En prime, le robinet du lavabo se déclenche au-dessus du chandail que j’y ai posé et que je comptais mettre pour la nuit. Plus loin, il est possible de se brancher sur une prise électrique. Je ne suis pas seul à vouloir suivre « l’épée de saint Michel » : le couple de Corses a croisé une Anglaise qui se dirigeait vers Venise.
27/05/25
Pour une fois, j’arrive à démarrer plus tôt que d’habitude, à 8 h 45. Au centre du village, un bar est ouvert.
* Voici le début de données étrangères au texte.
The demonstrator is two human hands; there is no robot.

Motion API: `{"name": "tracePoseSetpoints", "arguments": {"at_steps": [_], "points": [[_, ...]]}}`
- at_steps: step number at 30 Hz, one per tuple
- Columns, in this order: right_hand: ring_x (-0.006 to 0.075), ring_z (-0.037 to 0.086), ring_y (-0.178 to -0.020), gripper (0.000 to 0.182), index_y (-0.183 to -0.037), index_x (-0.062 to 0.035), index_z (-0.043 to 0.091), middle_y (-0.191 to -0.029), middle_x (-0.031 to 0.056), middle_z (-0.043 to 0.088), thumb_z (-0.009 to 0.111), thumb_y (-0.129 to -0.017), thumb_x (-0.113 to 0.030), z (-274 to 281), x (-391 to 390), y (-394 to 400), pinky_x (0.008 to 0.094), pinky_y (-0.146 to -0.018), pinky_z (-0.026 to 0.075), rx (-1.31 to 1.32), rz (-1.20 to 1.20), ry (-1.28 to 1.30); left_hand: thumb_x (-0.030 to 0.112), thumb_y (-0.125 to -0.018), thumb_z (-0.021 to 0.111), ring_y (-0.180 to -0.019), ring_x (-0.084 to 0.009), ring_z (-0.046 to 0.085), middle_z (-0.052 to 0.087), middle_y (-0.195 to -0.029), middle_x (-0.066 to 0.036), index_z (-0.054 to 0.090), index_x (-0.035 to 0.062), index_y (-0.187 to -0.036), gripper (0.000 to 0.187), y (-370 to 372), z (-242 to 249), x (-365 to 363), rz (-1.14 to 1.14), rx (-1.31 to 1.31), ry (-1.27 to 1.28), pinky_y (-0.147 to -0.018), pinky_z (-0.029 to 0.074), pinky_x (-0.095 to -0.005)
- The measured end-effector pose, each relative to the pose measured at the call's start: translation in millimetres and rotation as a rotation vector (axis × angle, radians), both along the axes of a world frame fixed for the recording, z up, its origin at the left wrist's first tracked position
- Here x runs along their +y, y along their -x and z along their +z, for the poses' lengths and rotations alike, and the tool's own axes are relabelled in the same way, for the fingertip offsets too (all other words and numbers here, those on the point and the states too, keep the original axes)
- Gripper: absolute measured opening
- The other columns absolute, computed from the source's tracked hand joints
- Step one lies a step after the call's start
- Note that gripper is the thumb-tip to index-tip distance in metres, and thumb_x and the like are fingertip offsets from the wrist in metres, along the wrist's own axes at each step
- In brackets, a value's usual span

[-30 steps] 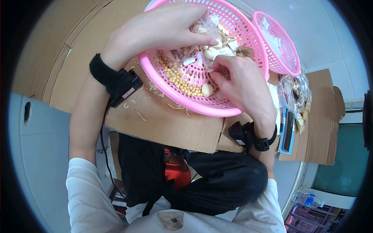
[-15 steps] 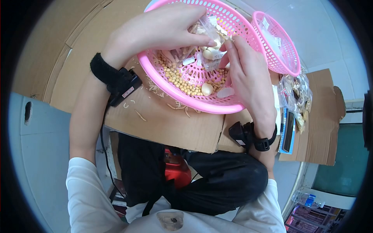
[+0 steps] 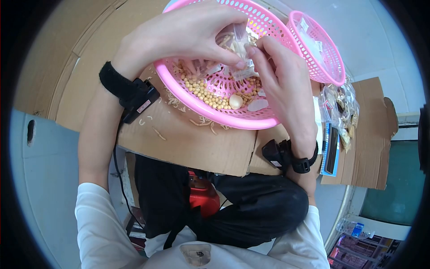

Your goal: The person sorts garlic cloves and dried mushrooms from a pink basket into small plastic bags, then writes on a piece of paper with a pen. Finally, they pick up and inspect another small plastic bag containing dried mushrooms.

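Note:
My left hand (image 3: 197, 33) reaches over the large pink basket (image 3: 215, 117), closed on a small clear plastic bag (image 3: 235, 41) with pale, stick-like pieces inside. At the bag's upper right edge, the thumb and fingers of my right hand (image 3: 286, 74) are pinched together. What they grip is partly hidden; it looks like the edge of the bag or a pale piece at it. Below both hands, yellow beans (image 3: 204, 95) lie in the basket with a round cream-coloured piece (image 3: 236, 101) and a flat white piece (image 3: 257, 105). Other clear bags there are partly covered by my left hand.
A smaller pink basket (image 3: 335, 77) holding clear bags stands at the back right. Filled plastic bags (image 3: 342, 105) and a dark bar on a blue packet (image 3: 331, 150) lie at the right. Thin pale shreds (image 3: 201, 122) are scattered on the cardboard (image 3: 188, 152) before the large basket.
My right fingertips have moved left, up against the bag in my left hand. The bag is turned more upright, and the cream pieces seen below it are now hidden.

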State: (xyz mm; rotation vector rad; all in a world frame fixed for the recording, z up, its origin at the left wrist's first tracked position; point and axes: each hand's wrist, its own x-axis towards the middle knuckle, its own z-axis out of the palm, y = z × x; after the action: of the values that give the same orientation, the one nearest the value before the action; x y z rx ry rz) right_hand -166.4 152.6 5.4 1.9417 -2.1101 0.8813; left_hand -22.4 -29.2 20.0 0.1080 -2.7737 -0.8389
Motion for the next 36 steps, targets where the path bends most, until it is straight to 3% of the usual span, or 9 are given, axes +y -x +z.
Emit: {"name": "tracePoseSetpoints", "arguments": {"at_steps": [8,13,22,26,28,31,34,35,36], "points": [[0.0411,0.069,-0.075,0.017,-0.094,0.0014,0.065,-0.076,0.0216,0.068,0.064,-0.101,-0.015,-5,-2,2,0.0529,-0.070,0.052,-0.004,0.005,0.060,0.046,-0.092,0.079,-0.080,-0.0194,0.060,0.067,-0.089,-0.012,0.067,-0.0035,-0.107,0.053,1,10,7,0.051,-0.057,0.034,-0.070,0.050,-0.0331],[0.0409,0.073,-0.076,0.021,-0.086,0.0014,0.077,-0.076,0.0242,0.072,0.069,-0.092,-0.017,-3,6,-1,0.0513,-0.075,0.058,0.053,-0.107,-0.386,0.047,-0.095,0.076,-0.090,-0.0229,0.069,0.073,-0.102,-0.017,0.069,-0.0056,-0.117,0.058,3,-7,4,0.119,0.033,-0.006,-0.079,0.058,-0.0340],[0.0384,0.075,-0.080,0.017,-0.084,-0.0001,0.079,-0.079,0.0224,0.074,0.070,-0.085,-0.014,-2,7,1,0.0485,-0.079,0.059,0.030,-0.069,-0.572,0.044,-0.097,0.073,-0.084,-0.0211,0.071,0.073,-0.102,-0.017,0.069,-0.0064,-0.120,0.056,-3,5,5,0.119,-0.094,-0.053,-0.070,0.060,-0.0326],[0.0307,0.074,-0.071,0.018,-0.092,0.0041,0.076,-0.078,0.0170,0.075,0.073,-0.088,-0.014,-3,7,1,0.0406,-0.070,0.058,0.071,-0.044,-0.569,0.044,-0.098,0.073,-0.081,-0.0203,0.070,0.073,-0.100,-0.016,0.069,-0.0057,-0.118,0.054,-2,4,6,0.123,-0.130,-0.026,-0.068,0.059,-0.0320],[0.0409,0.073,-0.081,0.017,-0.085,0.0025,0.075,-0.079,0.0241,0.072,0.069,-0.087,-0.013,0,7,-2,0.0506,-0.077,0.058,0.003,-0.046,-0.566,0.045,-0.098,0.072,-0.079,-0.0204,0.069,0.073,-0.097,-0.016,0.068,-0.0055,-0.115,0.053,3,-10,0,0.089,-0.045,-0.005,-0.067,0.058,-0.0326],[0.0429,0.072,-0.077,0.022,-0.088,0.0050,0.069,-0.076,0.0249,0.070,0.066,-0.092,-0.016,-6,5,0,0.0523,-0.076,0.056,-0.019,-0.039,-0.342,0.049,-0.099,0.070,-0.078,-0.0208,0.069,0.073,-0.096,-0.016,0.066,-0.0054,-0.114,0.056,7,-22,-8,-0.013,0.158,0.127,-0.066,0.057,-0.0334],[0.0438,0.071,-0.074,0.026,-0.088,0.0058,0.063,-0.075,0.0253,0.068,0.064,-0.096,-0.019,-12,2,8,0.0527,-0.074,0.054,-0.055,-0.001,-0.124,0.054,-0.099,0.070,-0.078,-0.0215,0.068,0.073,-0.094,-0.016,0.066,-0.0056,-0.113,0.062,3,-8,5,0.153,-0.099,0.003,-0.068,0.057,-0.0354],[0.0197,0.063,-0.061,0.011,-0.100,0.0016,0.056,-0.070,0.0117,0.060,0.059,-0.102,-0.009,-10,4,8,0.0342,-0.059,0.050,-0.084,-0.005,-0.155,0.060,-0.097,0.070,-0.079,-0.0216,0.068,0.072,-0.092,-0.016,0.066,-0.0051,-0.111,0.067,3,-13,0,0.125,-0.056,0.057,-0.070,0.056,-0.0373],[0.0197,0.063,-0.061,0.011,-0.100,0.0016,0.056,-0.070,0.0117,0.060,0.059,-0.102,-0.009,-7,4,4,0.0342,-0.059,0.050,-0.106,-0.008,-0.145,0.060,-0.097,0.070,-0.079,-0.0216,0.068,0.072,-0.092,-0.016,0.066,-0.0051,-0.111,0.067,3,-15,-2,0.120,-0.077,0.068,-0.070,0.056,-0.0373]]}}
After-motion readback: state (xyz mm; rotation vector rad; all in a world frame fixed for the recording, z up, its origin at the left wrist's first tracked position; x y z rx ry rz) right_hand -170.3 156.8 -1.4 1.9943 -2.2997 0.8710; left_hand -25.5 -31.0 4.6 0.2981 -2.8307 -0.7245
Le téléphone – à 38 % – est à charger pendant que je me restaure d’un chocolat, de café et d’une omelette au jambon. Sur la place trône une très belle église, claire et fraîche, majestueuse et sobre à la fois. Lorsque le téléphone arrive à 86 %, à 12 h 45, c’est le départ. Au moment où je m’arrête pour déjeuner sur une aire de pique-nique, je m’aperçois que j’ai perdu un chandail, donné par Laurence, mal arrimé par-dessus la cape de pluie. Elle prend la nouvelle mieux que moi. La piste cyclable, en contrebas de la route, est herbeuse entre deux rangées de gravillons et de nids de poule. En s’approchant de Saumur, elle devient de plus en plus carrossable. L’arrivée à Saumur a lieu à 14 h 55. Alors que je passe brusquement, en montée, sur le grand plateau tandis qu’à l’arrière, la chaîne est sur le petit pignon, la roue arrière se met de nouveau en travers.